++++ ENTRIES SUPPLIED ++++

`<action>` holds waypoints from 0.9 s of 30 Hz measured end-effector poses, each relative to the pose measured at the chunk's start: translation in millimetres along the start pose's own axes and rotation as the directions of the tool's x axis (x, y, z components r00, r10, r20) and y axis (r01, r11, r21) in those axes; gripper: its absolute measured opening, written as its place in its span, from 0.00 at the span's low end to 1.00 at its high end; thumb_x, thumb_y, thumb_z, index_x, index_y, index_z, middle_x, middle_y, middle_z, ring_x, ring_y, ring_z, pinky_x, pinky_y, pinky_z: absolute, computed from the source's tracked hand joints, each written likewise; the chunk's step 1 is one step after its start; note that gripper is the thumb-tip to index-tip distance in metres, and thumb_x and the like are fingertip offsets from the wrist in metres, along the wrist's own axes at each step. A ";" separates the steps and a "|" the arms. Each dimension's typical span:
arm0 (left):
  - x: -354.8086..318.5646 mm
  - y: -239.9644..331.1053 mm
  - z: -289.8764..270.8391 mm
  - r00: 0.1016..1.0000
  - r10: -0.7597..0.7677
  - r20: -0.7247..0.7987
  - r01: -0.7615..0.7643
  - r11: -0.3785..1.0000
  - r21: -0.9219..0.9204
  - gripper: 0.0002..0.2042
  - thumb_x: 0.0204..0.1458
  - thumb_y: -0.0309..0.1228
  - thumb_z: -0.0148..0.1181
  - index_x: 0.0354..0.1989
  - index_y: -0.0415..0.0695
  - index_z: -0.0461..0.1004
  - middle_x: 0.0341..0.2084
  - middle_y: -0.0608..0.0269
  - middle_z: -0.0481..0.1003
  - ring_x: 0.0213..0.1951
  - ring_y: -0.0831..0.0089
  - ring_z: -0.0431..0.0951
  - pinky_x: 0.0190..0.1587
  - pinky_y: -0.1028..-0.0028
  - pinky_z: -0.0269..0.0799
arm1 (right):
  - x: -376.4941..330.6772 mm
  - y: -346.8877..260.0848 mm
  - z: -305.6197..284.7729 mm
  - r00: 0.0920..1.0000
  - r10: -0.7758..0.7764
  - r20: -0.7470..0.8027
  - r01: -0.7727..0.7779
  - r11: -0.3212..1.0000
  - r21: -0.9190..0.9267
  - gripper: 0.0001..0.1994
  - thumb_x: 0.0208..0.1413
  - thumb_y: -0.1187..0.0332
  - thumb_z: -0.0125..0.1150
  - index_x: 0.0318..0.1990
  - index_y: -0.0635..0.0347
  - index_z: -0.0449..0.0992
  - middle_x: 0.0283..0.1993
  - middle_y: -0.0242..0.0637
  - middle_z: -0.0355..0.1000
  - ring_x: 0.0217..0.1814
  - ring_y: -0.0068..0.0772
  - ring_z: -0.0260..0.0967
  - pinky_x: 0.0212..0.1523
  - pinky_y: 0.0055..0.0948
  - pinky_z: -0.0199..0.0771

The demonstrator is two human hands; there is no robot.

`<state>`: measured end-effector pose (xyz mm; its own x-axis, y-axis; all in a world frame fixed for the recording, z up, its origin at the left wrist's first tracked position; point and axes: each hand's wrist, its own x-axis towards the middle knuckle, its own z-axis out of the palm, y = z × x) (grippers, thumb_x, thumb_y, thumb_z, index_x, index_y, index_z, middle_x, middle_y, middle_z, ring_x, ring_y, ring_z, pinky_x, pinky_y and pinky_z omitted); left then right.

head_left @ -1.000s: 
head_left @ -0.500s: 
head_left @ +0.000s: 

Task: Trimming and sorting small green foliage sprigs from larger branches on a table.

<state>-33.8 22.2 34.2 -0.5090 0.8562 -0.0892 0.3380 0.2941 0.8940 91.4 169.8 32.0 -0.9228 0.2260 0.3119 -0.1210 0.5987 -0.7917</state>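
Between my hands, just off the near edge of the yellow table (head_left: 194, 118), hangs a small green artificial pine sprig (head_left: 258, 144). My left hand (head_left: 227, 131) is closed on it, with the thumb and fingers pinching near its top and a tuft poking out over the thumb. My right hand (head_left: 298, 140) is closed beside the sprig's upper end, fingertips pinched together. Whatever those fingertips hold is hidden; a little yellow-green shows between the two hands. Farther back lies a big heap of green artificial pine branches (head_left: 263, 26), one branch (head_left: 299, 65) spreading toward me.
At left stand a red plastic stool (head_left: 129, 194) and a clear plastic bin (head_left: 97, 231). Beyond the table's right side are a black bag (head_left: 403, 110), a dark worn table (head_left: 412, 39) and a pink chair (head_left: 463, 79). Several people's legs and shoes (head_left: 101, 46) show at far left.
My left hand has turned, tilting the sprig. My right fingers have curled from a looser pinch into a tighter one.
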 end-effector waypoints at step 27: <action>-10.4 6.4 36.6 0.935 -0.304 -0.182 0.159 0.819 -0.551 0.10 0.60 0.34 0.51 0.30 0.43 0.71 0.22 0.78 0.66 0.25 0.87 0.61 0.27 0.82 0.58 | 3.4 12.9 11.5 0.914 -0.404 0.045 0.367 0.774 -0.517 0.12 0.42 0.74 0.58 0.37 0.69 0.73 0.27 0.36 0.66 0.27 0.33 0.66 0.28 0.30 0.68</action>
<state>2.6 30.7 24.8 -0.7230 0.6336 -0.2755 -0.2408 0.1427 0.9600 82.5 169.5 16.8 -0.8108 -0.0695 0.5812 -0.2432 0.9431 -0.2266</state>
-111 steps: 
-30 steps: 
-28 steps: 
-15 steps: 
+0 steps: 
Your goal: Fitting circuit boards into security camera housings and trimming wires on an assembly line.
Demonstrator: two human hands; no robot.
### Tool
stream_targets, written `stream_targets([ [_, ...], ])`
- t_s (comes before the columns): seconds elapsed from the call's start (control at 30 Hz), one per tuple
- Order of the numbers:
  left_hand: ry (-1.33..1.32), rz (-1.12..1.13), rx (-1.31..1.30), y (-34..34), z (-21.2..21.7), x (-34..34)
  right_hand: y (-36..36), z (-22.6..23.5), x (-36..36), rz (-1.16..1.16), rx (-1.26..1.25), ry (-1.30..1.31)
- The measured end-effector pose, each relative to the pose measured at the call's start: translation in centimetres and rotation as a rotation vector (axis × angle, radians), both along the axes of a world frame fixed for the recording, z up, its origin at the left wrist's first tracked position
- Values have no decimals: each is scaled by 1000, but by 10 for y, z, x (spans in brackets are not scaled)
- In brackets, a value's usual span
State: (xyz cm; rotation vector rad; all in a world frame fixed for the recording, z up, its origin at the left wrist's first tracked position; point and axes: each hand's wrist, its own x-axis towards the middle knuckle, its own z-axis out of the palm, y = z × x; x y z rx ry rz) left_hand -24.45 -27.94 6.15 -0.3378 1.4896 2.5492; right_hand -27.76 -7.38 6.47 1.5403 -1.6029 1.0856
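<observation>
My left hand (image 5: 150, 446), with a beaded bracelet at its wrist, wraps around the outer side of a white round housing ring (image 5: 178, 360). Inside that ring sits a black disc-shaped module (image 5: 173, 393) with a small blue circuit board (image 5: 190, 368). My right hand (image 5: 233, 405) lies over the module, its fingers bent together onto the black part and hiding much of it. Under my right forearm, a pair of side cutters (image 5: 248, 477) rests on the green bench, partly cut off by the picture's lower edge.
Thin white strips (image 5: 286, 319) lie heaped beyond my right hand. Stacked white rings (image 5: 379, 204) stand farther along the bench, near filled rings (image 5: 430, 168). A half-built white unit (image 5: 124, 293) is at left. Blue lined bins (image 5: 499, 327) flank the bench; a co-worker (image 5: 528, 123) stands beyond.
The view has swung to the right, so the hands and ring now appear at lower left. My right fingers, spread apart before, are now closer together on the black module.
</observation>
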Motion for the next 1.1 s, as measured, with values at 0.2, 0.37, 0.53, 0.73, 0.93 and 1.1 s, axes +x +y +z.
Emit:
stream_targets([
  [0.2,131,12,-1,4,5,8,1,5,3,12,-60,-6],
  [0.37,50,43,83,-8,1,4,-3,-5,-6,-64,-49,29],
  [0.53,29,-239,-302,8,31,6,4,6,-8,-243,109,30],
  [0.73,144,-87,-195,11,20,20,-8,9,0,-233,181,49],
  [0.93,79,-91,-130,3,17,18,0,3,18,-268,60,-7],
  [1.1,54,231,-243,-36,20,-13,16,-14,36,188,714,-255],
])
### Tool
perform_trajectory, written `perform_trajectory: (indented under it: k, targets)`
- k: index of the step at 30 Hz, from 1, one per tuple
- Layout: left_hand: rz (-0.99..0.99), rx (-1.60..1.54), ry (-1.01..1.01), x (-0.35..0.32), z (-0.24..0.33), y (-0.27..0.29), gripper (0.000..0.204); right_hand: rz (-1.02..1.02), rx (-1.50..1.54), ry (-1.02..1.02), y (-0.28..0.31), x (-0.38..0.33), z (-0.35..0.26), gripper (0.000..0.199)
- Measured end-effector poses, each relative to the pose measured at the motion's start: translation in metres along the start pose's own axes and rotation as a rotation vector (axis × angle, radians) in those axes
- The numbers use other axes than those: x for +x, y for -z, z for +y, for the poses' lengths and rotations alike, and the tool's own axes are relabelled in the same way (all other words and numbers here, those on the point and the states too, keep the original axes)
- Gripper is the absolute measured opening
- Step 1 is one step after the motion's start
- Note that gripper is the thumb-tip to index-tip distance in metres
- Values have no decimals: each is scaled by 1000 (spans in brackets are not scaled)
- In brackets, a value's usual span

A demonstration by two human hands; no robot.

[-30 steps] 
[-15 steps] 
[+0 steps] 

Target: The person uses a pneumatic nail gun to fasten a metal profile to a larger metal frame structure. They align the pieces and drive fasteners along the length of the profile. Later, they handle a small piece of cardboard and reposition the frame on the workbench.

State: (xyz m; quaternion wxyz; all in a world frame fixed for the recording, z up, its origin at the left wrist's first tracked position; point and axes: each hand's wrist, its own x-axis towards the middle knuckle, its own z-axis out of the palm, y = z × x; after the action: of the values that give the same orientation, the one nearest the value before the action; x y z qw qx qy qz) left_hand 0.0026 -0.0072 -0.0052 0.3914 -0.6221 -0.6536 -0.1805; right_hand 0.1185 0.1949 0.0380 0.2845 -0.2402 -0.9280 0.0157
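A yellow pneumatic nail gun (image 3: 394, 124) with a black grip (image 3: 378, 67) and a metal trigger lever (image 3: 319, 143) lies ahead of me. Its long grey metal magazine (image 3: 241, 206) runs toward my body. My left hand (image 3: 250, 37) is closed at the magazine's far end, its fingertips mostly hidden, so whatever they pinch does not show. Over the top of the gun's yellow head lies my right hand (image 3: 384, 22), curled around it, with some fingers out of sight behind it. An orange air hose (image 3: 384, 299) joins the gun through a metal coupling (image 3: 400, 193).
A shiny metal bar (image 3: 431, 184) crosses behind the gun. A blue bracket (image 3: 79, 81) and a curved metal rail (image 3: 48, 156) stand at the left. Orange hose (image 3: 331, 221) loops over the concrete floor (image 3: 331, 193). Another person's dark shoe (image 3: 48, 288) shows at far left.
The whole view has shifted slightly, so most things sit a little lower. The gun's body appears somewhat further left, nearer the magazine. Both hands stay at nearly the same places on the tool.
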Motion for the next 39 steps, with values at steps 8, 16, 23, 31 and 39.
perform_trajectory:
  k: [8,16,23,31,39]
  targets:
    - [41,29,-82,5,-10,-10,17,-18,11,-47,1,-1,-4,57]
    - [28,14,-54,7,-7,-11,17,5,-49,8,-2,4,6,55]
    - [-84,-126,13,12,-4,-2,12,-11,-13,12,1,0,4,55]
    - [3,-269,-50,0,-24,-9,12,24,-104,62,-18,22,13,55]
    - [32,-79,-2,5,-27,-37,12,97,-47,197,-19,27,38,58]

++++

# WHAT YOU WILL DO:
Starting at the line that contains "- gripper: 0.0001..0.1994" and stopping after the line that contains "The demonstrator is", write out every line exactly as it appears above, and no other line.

# WRITTEN ANSWER:
  - gripper: 0.0001..0.1994
  - thumb_x: 0.0208..0.1413
  - thumb_y: -0.1187..0.0332
  - thumb_z: -0.0125..0.1150
  - index_x: 0.0318..0.1990
  - index_y: -0.0635..0.0347
  - index_z: -0.0449..0.0992
  - middle_x: 0.0283..0.1993
  - middle_y: -0.0242..0.0637
  - middle_z: -0.0355..0.1000
  - ring_x: 0.0217..0.1814
  - ring_y: -0.0068..0.0772
  - ring_z: -0.0260..0.0967
  - pinky_x: 0.0212..0.1523
  - pinky_y: 0.0055..0.0948
  - pinky_z: -0.0199..0.0771

The demonstrator is two human hands; there is no robot.

That finishes the output for this exercise.